Sobre isso, Nascimento (2018), ao falar da perspectiva adorniana, entende o pensar enquanto experiência intelectual do sujeito singular que é análogo à educação para a emancipação, efetivado pela experiência formativa dos indivíduos. E é justamente nesse sentido que se propõe as oficinas, pensar a cidadania no presente momento.
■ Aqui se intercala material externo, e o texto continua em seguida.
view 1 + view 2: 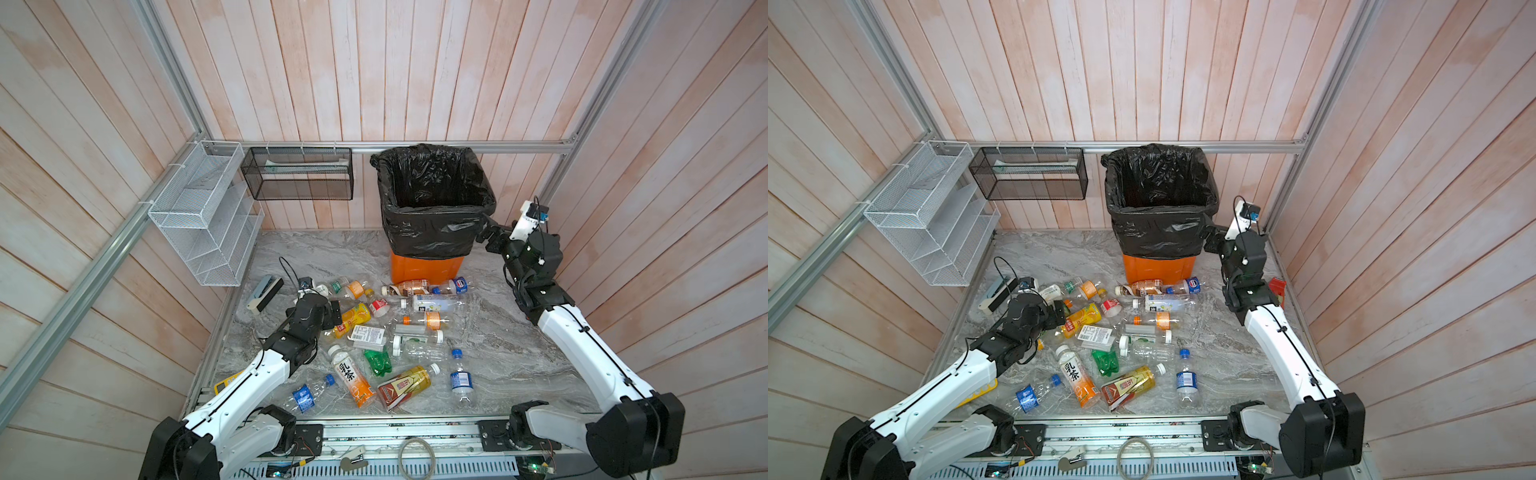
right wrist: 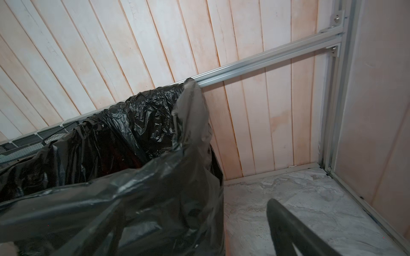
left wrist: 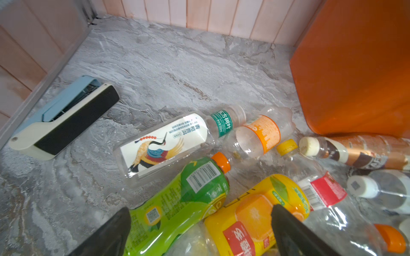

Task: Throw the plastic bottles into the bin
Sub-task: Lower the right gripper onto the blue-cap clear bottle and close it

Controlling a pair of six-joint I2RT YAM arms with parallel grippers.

Esse pensamento pressupõe usos e aplicações digitais, todos somos afetados pela tecnologia, à medida em que ela muda o jeito como nos comunicamos, agimos, nos relacionamos, além de transformar a nossa relação com a realidade e com a informação. De acordo com Aspis (2004), as aulas de filosofia se constituem como um momento para o pensar, o estudo e a construção filosófica. Essa relação adquirida de modo didático ultrapassa o ambiente da sala de aula e da escola. Por meio das tecnologias digitais é totalmente possível também aprender por meio da filosofia formar estudantes em vista de uma compreensão mais ampla, aprofundada e menos fragmentada da realidade. A questão agora é pensar nas possibilidades de formação cidadã e seu exercício no ambiente digital.